Restate all the data word for word, leaving nothing out.

◇ ◇ ◇

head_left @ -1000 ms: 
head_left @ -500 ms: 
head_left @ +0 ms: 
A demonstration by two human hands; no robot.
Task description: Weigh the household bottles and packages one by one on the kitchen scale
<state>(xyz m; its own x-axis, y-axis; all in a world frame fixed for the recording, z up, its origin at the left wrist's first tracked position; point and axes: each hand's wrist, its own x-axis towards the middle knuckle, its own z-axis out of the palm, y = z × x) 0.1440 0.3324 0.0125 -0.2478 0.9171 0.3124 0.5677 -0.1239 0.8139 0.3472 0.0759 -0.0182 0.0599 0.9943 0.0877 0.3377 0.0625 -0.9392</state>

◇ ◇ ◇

# [Answer to this task]
head_left @ -1000 ms: 
head_left @ -500 ms: 
head_left @ +0 ms: 
A demonstration by two human hands; no robot.
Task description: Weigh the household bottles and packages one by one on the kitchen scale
<state>(xyz m; its own x-axis, y-axis; all in a world frame fixed for the recording, z up, its origin at the left wrist's first tracked position; point and axes: each hand's wrist, its own x-axis towards the middle knuckle, its own z-axis out of the palm, y = z × x) 0.1440 0.3324 0.0125 -0.2478 0.9171 0.3124 0.5677 -0.1239 0.8139 0.3472 0.0759 -0.0182 0.0599 0.9943 0.0877 0.3377 0.0625 -0.9392</state>

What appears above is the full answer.